HBase is a distributed column-oriented database built on top of HDFS. It is based on Google’s Bigtable database as described in “Bigtable: A Distributed Storage System for Structured Data”. As an implementation of Bigtable, HBase has a number of advantages over MongoDB – write ahead logging, rich ad hoc querying, and redundancy HBase is not going to suffer from the same node redistribution problems that caused the Foursquare outage. When it comes time to add a new node to the cluster data will be migrated in much larger chunks, one data file at a time. This makes it much easier to add a new data node and redistribute data across the network. Just like a relational database, HBase is designed so that all data doesn’t need to reside in memory for good performance. The internal data structures are built in a way that makes it very easy to find data and return it to the client. Keys are held in memory and two levels of caching make sure that frequently used data will be in memory when a client requests it. HBase also has the advantage of using a write ahead log. In the event of a drive failure, it is possible to recover from a backup of your HBase database and play back the log to make sure data is correct and consistent. If all of this sounds like HBase is designed to be a replacement for an RDBMS, you would be close. HBase is a massively distributed database, just like Bigtable. As a result, data needs to be logged because there is a chance that a hardware node will fail and will need to be recovered. Because HBase is a column-oriented database, we need to be careful not to treat it exactly like a relational database, but

A Relational Database

To be honest, Foursquare’s data load would be trivial in any relational database. SQL Server, Oracle, MySQL, and PostgreSQL can all handle orders of magnitude more data than the 132GB of data that Foursquare was storing at the time of the outage. This begs the question “How we could handle the constant write load?” Foursquare is a write-intensive application. Typically, in the relational database world, when you need to scale read and write loads we add more disks. There is a finite amount of space in a server chassis and these local disks don’t provide the redundancy necessary for data security and performance; software RAID is also CPU intensive and slow. A better solution is to purchase a dedicated storage device, either a SAN, NAS, or DAS. All of these devices offer read/write caching and can be configured with in a variety of RAID levels for performance and redundancy.
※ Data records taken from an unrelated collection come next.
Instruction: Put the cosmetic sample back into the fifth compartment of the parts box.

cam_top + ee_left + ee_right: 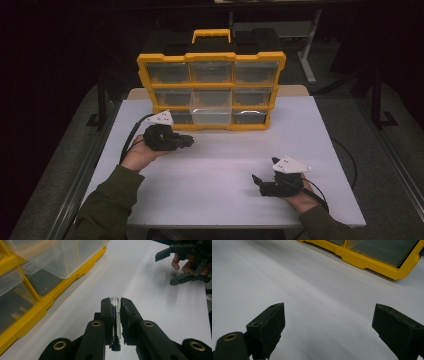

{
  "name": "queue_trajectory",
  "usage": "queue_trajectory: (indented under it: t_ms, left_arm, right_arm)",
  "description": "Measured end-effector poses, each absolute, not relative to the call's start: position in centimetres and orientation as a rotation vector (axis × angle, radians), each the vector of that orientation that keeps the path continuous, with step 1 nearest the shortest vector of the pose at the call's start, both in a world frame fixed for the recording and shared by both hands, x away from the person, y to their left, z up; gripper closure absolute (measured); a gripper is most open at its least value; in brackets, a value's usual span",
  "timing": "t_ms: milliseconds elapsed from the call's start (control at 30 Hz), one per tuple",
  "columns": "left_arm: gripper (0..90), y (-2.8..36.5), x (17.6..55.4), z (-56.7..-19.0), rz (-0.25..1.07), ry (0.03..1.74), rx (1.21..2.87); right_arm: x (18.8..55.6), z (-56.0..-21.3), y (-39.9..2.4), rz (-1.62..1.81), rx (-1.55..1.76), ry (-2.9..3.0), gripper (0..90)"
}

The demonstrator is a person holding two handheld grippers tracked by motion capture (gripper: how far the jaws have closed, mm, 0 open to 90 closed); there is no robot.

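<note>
The left gripper [116, 305] has its jaws pinched tight on a small clear tube [115, 315] with a dark cap at its near end, the tube lying lengthwise between the pads and its open tip poking just past them. It is held above the white worktop [225, 165], in front of the yellow drawer organiser [211, 90], whose clear middle drawer [211, 111] in the bottom row stands pulled out just beside the gripper. The right gripper [264, 172] hangs well apart near the worktop's front right, jaws spread wide with nothing between them.
</note>
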State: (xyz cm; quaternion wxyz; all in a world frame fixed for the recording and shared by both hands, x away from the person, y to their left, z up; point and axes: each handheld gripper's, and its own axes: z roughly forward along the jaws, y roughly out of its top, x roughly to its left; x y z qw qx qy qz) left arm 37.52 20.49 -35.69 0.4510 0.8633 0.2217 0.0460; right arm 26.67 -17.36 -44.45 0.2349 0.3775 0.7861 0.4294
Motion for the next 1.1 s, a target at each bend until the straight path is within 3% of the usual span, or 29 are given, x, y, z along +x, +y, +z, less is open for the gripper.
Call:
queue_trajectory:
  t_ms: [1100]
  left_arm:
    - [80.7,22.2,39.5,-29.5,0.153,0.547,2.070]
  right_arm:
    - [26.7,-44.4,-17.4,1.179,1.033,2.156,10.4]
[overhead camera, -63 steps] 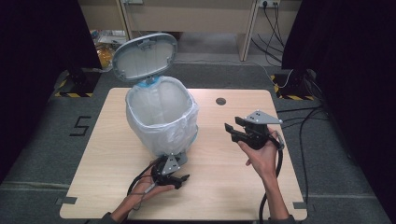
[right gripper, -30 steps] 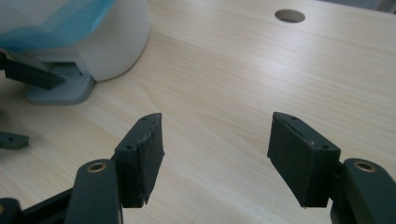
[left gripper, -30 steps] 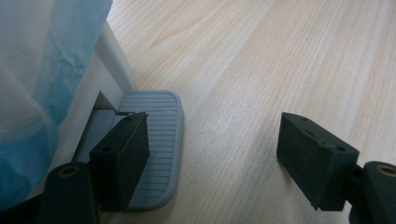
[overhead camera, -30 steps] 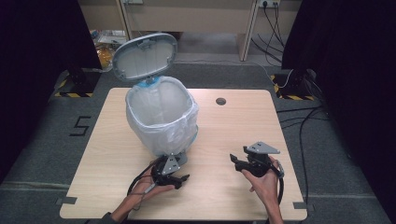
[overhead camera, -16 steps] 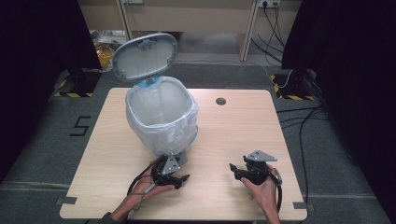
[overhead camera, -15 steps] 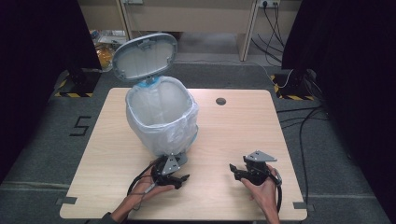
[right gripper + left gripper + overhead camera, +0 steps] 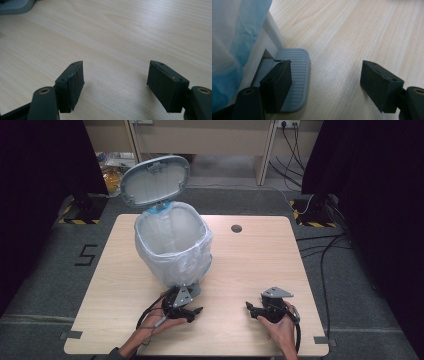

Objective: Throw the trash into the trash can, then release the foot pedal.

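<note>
Jaws of both grippers apart, empty; left gripper (image 7: 325, 82) on pedal (image 7: 293, 77), lengthwise toward bin (image 7: 172, 242).

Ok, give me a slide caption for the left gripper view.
Left gripper, jaws open, resting one jaw on the bin's grey pedal.

A: Where is there room to move?

B: The right half of the counter (image 7: 260, 260) is bare wood. The right claw (image 7: 256, 309) sits low at the bottom right with open space all around it.

A: What blocks the way?

B: The big bin (image 7: 172, 245) with its bag stands left of the middle, and its lid (image 7: 155, 181) sticks up behind. The grey pedal (image 7: 294, 77) pokes out by the left claw (image 7: 192, 311).
</note>
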`<state>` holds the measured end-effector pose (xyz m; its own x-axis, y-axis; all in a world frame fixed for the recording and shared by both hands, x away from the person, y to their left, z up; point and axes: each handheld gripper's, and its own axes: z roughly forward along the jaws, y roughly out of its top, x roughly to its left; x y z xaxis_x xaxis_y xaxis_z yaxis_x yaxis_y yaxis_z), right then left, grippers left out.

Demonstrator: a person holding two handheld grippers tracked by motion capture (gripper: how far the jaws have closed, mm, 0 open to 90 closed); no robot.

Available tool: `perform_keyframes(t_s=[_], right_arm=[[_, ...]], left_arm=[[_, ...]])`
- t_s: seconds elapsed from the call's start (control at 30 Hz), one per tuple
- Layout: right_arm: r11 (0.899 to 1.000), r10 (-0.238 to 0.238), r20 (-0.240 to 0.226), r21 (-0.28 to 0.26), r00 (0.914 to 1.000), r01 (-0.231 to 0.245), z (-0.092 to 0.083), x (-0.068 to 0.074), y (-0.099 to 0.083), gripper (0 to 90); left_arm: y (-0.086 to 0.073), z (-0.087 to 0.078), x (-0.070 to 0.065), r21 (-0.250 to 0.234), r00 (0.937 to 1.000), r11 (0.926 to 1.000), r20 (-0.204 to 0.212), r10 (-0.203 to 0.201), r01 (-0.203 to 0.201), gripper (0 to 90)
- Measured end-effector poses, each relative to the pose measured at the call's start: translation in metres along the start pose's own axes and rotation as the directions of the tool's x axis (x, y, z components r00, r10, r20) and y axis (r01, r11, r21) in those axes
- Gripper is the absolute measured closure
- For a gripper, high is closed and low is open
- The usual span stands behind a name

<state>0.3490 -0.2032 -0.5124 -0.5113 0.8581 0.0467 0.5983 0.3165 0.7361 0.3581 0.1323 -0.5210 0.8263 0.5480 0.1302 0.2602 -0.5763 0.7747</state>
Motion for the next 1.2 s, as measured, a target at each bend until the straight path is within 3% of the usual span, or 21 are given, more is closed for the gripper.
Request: perform_keyframes(t_s=[0.2,0.37,1.2], right_arm=[[1.0,-0.002,0.007,0.002,1.0,0.002,0.0009,0.0006,-0.0023,28.9],[0.999,-0.043,0.023,0.006,0.9988,0.043,0.0027,0.0053,-0.0039,21.9],[0.999,-0.041,0.033,0.011,0.9986,0.041,0.0024,0.0069,-0.0044,20.6]], left_arm=[[0.0,-0.0001,0.0001,0.001,1.0,1.0,0.001,-0.001,0.001,24.8],[0.0,0.0,0.0001,0.0,1.0,1.0,0.002,-0.001,0.001,24.8],[0.0,0.0001,-0.0001,-0.002,1.0,1.0,0.0,-0.001,0.001,24.8]])
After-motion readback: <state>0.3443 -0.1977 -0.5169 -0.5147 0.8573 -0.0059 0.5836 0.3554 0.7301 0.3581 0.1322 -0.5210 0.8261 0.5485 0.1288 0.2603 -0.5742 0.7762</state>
RDBMSes are known quantities – they are easy to scale to certain points. Judging by the amount of data that Foursquare reports to have, they aren’t likely to reach the point where an RDBMS can no longer scale for a very long time. The downside to this approach is that an RDBMS is much costlier per TB of storage (up to ten times more expensive) than using MongoDB, but if your business is your data, then it’s important to keep the data safe.

Conclusion

It’s difficult to say if a different database solution would have prevented the Foursquare outage. But it is a good opportunity to highlight how different data storage systems would respond in the same situation.